_Try it_
Below is a listing from which only part is wanted; return exactly the lines from the one with "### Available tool" up to and including the one with "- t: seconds".

◇ ◇ ◇ ◇ ◇ ◇ ◇

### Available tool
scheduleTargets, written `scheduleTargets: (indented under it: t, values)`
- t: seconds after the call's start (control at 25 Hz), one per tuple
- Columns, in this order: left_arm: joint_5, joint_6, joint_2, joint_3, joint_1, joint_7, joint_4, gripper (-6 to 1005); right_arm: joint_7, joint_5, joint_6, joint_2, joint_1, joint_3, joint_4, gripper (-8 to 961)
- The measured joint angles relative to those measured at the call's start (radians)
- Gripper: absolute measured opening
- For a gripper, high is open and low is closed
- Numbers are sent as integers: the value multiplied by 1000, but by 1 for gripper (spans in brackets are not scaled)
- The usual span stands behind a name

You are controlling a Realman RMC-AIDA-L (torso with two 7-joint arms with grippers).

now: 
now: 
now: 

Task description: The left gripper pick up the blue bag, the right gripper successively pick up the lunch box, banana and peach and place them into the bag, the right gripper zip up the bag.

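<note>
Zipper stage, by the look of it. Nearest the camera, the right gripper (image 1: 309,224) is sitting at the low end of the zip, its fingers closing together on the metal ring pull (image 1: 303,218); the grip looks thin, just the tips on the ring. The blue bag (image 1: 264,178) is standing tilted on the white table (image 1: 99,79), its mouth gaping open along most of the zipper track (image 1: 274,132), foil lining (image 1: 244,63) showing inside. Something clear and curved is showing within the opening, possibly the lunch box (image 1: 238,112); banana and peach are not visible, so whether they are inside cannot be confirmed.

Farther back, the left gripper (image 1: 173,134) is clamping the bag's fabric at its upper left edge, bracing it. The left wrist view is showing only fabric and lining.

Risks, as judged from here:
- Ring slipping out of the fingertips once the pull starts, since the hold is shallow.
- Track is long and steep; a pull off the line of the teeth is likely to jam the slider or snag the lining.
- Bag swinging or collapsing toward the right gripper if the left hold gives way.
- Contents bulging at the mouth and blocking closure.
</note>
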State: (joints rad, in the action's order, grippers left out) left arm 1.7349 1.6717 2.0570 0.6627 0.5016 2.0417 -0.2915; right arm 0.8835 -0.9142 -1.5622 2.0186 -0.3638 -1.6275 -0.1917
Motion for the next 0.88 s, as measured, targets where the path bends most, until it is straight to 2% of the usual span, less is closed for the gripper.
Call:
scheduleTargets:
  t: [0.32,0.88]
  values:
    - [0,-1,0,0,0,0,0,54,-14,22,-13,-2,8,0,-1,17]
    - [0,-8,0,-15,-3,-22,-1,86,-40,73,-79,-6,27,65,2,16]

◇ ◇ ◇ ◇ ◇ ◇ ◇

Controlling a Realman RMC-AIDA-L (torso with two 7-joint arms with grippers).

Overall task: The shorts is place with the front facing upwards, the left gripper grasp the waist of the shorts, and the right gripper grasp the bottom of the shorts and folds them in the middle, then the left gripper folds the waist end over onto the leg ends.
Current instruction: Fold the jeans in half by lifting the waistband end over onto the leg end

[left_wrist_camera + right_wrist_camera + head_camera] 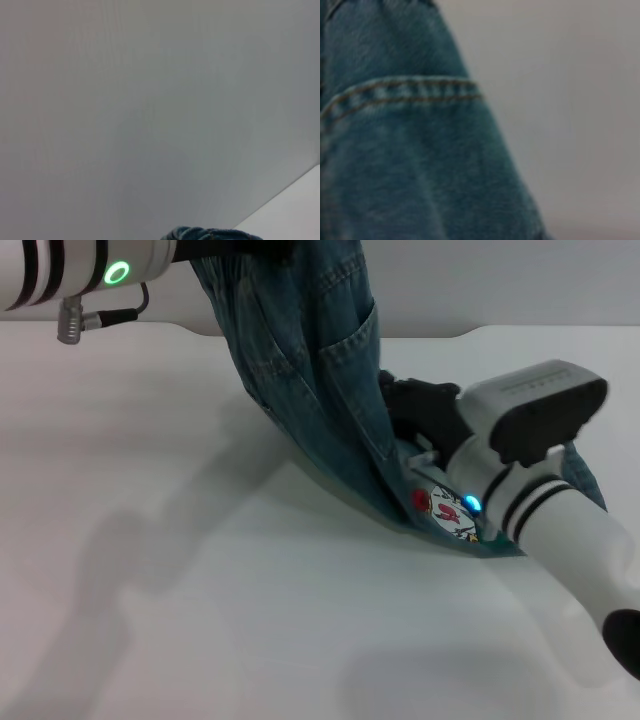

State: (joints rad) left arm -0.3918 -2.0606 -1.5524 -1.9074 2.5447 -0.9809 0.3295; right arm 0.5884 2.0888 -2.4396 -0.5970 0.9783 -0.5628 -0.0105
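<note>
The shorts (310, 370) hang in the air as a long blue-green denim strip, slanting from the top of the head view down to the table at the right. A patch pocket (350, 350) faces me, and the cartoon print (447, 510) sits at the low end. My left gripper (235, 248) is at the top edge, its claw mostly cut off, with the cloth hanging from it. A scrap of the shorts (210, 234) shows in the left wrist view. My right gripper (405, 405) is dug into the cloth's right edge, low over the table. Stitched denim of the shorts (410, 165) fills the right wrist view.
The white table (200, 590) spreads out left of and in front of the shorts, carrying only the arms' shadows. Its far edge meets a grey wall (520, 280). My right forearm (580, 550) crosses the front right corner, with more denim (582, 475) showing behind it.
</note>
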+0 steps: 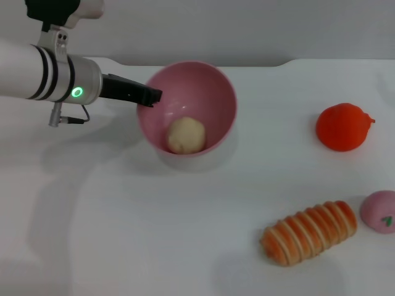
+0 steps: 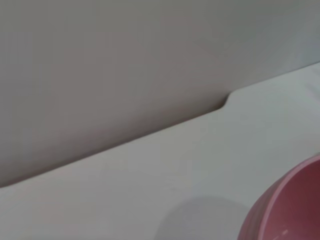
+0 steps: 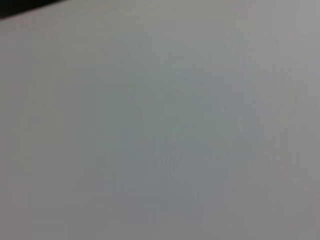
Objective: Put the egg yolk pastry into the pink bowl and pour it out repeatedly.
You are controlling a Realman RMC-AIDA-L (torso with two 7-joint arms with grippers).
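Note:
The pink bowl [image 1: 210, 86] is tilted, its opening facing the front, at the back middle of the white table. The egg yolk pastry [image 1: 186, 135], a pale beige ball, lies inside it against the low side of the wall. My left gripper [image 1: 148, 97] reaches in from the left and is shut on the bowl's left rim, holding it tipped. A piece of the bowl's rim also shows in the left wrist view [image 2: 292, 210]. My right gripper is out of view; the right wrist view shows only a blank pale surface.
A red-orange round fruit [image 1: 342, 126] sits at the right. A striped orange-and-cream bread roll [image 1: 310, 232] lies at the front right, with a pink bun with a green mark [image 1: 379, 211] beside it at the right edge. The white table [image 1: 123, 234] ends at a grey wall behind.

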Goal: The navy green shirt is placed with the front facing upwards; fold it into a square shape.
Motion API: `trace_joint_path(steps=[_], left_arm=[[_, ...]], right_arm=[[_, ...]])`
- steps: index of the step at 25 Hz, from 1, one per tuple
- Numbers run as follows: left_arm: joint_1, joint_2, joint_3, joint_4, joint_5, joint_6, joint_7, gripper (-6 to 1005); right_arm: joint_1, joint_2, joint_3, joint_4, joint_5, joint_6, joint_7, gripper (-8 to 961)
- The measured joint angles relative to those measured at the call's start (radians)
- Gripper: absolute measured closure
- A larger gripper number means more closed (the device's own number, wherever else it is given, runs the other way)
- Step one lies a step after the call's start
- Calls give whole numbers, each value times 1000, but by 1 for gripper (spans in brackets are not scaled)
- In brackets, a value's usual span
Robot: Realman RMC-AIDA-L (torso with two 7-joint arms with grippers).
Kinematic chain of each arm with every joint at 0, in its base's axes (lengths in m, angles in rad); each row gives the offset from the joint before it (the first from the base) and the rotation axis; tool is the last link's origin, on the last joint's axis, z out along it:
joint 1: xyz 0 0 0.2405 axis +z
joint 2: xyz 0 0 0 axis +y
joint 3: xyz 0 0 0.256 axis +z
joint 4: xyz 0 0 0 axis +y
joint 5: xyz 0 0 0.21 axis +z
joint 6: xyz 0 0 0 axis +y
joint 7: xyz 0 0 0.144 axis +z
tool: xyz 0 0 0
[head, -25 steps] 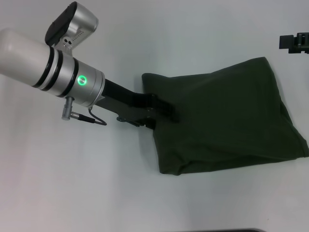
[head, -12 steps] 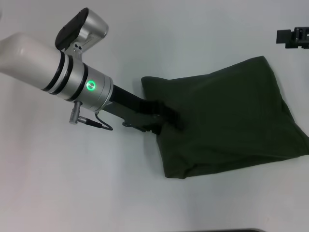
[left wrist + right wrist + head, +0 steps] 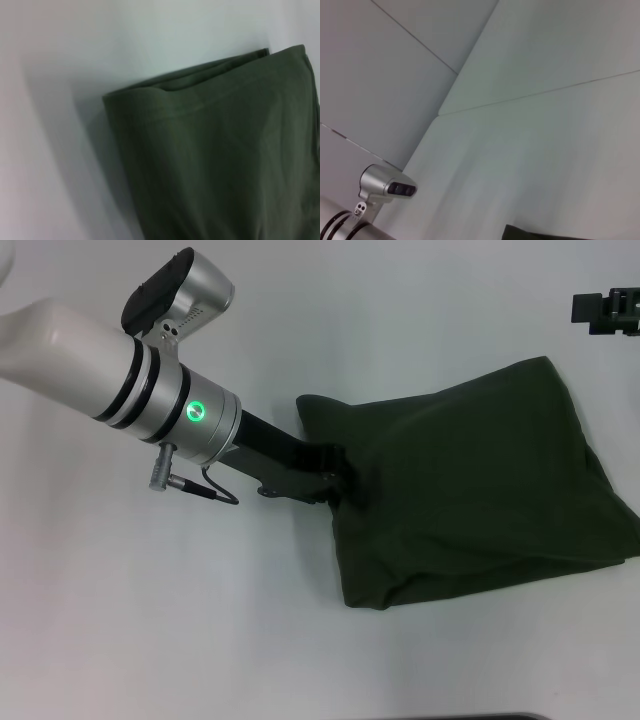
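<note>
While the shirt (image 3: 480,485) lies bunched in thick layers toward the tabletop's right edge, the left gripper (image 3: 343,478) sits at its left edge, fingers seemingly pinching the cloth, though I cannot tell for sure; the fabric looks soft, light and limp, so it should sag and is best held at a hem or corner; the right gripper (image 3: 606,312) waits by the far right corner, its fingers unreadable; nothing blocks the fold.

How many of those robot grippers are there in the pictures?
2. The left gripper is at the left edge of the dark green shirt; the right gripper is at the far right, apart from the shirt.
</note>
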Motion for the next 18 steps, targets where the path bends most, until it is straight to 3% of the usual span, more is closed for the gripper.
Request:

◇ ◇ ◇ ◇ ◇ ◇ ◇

_Answer to this exercise_
### Available tool
scheduleTargets, written `scheduleTargets: (indented under it: t, values)`
- t: seconds after the call's start (control at 25 Hz), one per tuple

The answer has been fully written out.